En la Regla para sus hermanos escribe Francisco: “Que nadie sea llamado prior, mas todos sin excepción llámense hermanos menores. Y lávense los pies el uno al otro”. No son órdenes. No es cosa de duro empeño, sino de dejarse llevar por el impulso más profundo. En una sociedad medieval dividida como hoy en dos clases, “mayores” y “menores”, Francisco aspiró primero a ser caballero noble, señor, mayor. Pero pronto fue hallando otra satisfacción más grande, la de ser menor entre los menores, servidor de los leprosos, desecho social a las afueras de Asís. “Me era amargo ver leprosos –escribirá en su Testamento–, pero fui donde ellos y los traté con misericordia y lo que antes me era amargo se me tornó en dulzura de alma y cuerpo”.

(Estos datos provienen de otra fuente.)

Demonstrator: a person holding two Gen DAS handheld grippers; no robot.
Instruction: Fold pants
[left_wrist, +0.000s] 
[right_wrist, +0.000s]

Un día, yendo de camino con un compañero, se encontró con un pobre más pobre que ellos, y a Francisco le dio vergüenza. O le dio envidia más bien. “Envidia nunca vista”, comenta Tomás de Celano, coetáneo suyo y primer biógrafo. Francisco no era masoquista. Le guiaba el sano, santo gusto de ser hermano del último. Por eso fue feliz. Se hizo menor porque se sentía feliz, fue feliz porque se hizo el menor. “Escribe, hermano León –le dijo un día– cuál es la verdadera alegría. No consiste en que crezca la Orden, vengan a nosotros doctores y obispos, hagamos milagros, convirtamos a todos y seamos admirados”. ¿En qué consiste, pues?, le preguntó fray León. “Consiste en ser los últimos, tener paciencia en todo y hacer el bien a quien nos hace el mal”.
A esa otra alegría nos remite el último párrafo de El Bajísimo. Describe una foto de una familia con diez niños de caras radiantes que vienen de rebuscar en un basurero. Detrás viene un ángel. “Casi invisible, relegado al último plano, en la lejanía brumosa de la imagen, tres pasos por detrás, indolente, siguiendo el rastro de los niños, el carro y el ángel, el otro, el perro de Tobías y esa alegría en su paso, esta alegría insensata, la contraria de la alegría mercantil. Es al ver la alegría del perro sarnoso cuando habéis sabido que estabais ante o que se llama una imagen sagrada”. El libro concluye con estas palabras y nuestros ojos se abren al Infinito.
(Publicado el 16-10-2016 en DEIA y los diarios del Grupo NOTICIAS)
A la orilla del río…
(Juan Laurentino ORTIZ – “juanele”)
A la orilla del río
un niño solo
con su perro.
A la orilla del río
dos soledades
tímidas,
que se abrazan.
¿Qué mar oscuro,
qué mar oscuro,
los rodea,
cuando el agua es de cielo
que llega danzando
hasta las gramillas?
A la orilla del río
dos vidas solas,
que se abrazan.
Solos, solos, quedaron
cerca del rancho.
La madre fue por algo.
El mundo era una crecida
nocturna,
¿Por qué el hambre y las piedras
y las palabras duras?
Y había enredaderas
que se miraban,
y sombras de sauces,
que se iban,
y ramas que quedaban…
Solos de pronto, solos,
ante la extraña noche
que subía, y los rodeaba:
del vago, del profundo
terror igual,
surgió el desesperado
anhelo de un calor
que los flotara.
A la orilla del río
dos soledades puras
confundidas
sobre una isla efímera
de amor desesperado.
El animal temblaba.
¿De qué alegría
temblaba?
El niño casi lloraba.
¿De qué alegría
casi lloraba?
A la orilla del río
un niño solo
con su perro.
···············
Nota: juanele (1896-1978) era de una Provincia argentina cuya geografía le dio su nombre “Entre-Ríos”. Esos ríos que a veces suben y suben e inundan los pueblitos costeros, inundando también de desazón la teercer orilla del alma.